The lab leak isn’t the only arena in which the Americans
who postured as enlightened and dispassionate public-health advocates failed
the public. As Jonathan Turley observed over the weekend, the mid-pandemic
status quo governing access to education in the United States was also a
by-product of contagious hysteria.
He cites a new study in the Journal of Infection, which found that “reopening
schools did not change the existing trajectory of COVID-19 rates.” Indeed,
researchers observed “no consistent patterns in cases, hospitalizations, or
deaths despite school re-openings or changes to public health measures.”
That assessment contrasts with the consensus retailed by
educational professionals, their union representatives, and the Democratic
politicians who were beholden to both. “Now,” the New York Times reported in July 2020, “educators are
using some of the same organizing tactics they employed in walkouts over issues
of pay and funding in recent years to demand that schools remain closed.” This
was not the work of an unrepresentative vanguard. A May 2020 poll found that nearly two-thirds of educators
surveyed by EdWeek sought to keep schools closed indefinitely lest they
endanger themselves and their families. A USA Today/Ipsos survey from the same period found that
about 20 percent of teachers would refuse to return if classrooms were reopened
to students.
As late as August 2021, as schools across the country
reluctantly returned to in-person education, mainstream media outlets spearheaded a campaign to create the impression that
schools were a primary vector for Covid transmission. “When we look at the
data, and they say only 0.1% of kids will contract it and get seriously ill and
die, that’s actually around 50,000 children,” National Education Association
president Becky Pringle told ProPublica’s Alec MacGillis. “We have an obligation to make remote
better because until we can really decrease [Covid] community spread throughout
the United States, distance learning and distance working is going to be a fact
of life,” American Federation of Teachers president Randi Weingarten explained in late summer 2020. To ensure
schools remained closed, Weingarten refused to rule out labor action, which she
rebranded “safety strikes.”
Parents of school-age children understood from almost the
moment the country committed their kids to the remote learning social
experiment that it would be a debacle, but they were ignored. They warned that
it would produce suboptimal educational outcomes that would haunt their kids
for years, increase truancy and absenteeism, and undermine their psychological
and social health. They were right.
That’s not all the great unwashed understood intuitively
that somehow eluded the functionaries who set policy during the pandemic. The
dramatic surge in firearms sales during the earliest months of the pandemic suggested that the average
American foresaw the outbreak of violent lawlessness that would result from the
societal upheavals to which the country’s social engineers were committed.

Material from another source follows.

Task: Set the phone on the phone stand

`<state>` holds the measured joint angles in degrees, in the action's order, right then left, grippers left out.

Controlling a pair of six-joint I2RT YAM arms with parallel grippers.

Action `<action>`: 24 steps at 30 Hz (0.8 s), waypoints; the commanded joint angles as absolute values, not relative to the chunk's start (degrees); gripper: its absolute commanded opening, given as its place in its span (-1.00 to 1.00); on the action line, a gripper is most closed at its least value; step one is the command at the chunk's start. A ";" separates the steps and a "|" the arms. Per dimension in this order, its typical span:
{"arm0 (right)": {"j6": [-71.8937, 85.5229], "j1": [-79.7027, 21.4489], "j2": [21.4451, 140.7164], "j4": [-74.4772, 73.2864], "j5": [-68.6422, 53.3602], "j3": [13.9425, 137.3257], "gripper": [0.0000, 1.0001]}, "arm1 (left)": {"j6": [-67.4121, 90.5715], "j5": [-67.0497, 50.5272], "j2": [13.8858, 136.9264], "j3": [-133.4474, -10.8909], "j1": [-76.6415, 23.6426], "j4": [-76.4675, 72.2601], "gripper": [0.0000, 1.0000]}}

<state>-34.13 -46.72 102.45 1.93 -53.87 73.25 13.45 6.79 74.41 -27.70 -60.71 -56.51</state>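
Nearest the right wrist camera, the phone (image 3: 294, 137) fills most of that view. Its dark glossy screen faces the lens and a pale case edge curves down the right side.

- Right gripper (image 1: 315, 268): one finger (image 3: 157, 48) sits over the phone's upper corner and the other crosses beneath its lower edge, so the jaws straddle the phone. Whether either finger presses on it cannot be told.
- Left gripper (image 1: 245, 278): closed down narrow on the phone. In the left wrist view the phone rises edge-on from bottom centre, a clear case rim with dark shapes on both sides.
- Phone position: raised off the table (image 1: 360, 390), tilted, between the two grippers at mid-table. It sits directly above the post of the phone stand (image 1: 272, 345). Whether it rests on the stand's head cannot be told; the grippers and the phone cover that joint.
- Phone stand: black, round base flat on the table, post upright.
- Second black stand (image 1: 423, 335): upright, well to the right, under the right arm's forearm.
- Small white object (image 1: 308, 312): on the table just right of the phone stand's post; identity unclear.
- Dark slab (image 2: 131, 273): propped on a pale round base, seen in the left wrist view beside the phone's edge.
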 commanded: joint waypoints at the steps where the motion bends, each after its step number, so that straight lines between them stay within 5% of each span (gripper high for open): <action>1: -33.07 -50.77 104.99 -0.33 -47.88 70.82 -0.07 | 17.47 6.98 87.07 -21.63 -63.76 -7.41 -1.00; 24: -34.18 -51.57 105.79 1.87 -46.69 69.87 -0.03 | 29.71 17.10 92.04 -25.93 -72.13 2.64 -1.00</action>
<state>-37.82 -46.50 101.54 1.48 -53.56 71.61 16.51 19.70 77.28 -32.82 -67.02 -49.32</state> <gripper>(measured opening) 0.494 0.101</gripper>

Their prescience was rewarded in the riotous summer of 2020. Likewise, by
September 2021, Americans understood that the inflationary pressure they were
about to endure was attributable — at least in part — to government spending.

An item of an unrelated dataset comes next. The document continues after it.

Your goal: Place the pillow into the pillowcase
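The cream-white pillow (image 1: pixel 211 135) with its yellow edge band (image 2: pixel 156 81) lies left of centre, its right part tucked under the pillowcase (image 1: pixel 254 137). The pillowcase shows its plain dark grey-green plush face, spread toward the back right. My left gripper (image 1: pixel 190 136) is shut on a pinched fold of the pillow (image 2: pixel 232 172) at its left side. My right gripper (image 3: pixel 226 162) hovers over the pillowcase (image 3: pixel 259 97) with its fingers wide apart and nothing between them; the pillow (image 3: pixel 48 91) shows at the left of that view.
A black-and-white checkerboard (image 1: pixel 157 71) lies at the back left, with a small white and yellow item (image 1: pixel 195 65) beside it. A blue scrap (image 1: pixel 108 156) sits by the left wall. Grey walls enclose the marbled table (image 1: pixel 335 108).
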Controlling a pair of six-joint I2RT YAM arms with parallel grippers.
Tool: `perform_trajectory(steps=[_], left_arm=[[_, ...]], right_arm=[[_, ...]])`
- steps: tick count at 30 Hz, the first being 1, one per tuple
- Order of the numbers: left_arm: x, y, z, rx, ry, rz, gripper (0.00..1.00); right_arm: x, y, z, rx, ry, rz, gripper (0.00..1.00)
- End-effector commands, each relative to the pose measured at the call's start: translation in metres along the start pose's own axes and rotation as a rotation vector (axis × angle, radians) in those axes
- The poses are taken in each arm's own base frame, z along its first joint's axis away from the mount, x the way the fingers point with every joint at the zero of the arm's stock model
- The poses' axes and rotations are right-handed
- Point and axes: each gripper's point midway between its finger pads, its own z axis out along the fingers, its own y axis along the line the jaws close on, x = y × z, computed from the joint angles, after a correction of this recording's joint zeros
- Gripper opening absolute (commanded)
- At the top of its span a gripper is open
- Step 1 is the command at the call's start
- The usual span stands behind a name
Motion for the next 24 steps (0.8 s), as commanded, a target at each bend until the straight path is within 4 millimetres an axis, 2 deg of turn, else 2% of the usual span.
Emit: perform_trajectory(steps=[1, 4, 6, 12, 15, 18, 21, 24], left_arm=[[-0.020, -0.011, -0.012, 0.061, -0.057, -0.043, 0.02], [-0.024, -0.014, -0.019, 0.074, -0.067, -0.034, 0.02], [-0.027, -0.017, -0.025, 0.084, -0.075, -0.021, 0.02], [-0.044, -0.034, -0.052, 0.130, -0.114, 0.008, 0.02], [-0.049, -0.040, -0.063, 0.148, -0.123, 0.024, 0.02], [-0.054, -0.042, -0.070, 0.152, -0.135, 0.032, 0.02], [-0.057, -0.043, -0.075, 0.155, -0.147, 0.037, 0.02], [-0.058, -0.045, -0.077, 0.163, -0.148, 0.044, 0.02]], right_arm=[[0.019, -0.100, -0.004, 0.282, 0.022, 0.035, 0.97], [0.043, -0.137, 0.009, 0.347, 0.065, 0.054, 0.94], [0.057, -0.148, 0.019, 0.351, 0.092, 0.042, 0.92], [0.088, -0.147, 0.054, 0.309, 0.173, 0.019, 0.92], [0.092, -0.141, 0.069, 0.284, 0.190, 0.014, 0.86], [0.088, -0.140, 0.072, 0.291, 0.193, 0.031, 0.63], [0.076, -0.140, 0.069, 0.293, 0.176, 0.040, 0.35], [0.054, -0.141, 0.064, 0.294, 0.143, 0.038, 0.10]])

“People will continue to pay more money on everyday expenses unless the
government becomes more fiscally responsible,” read a statement with which a
striking 71 percent of self-described independents agreed.

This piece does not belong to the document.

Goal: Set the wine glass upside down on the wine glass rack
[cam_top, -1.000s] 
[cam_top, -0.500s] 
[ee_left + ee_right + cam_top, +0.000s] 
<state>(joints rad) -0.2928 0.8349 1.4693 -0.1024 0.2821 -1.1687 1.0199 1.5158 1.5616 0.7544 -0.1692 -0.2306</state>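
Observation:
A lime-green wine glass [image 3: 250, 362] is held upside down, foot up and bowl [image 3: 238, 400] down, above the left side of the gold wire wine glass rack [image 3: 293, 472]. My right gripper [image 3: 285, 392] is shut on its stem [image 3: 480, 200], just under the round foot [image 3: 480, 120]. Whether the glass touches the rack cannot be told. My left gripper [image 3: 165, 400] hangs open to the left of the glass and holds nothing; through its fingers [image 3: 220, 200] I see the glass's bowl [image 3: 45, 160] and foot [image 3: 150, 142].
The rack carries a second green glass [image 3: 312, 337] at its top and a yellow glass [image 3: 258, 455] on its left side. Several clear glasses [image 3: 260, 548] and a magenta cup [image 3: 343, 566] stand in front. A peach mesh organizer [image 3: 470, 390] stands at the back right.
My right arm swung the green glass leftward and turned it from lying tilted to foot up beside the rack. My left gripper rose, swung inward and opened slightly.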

Americans had to be argued out of these conclusions, most
of which were formed from personal experience and common sense. An aggressive
campaign of lobbying, shaming, and moral blackmail was brought to bear against
them. They were victims of a crusade designed to force them to echo the
shibboleths preferred by their self-appointed ombudsmen in the highest echelons
of American society. No one likes to look back critically on pandemics, but we
should not dispense with critical retrospection just because it’s uncomfortable.
Mistakes were made, some of which are more understandable than others. If we
want to avoid repeating them, we should endeavor to learn from them.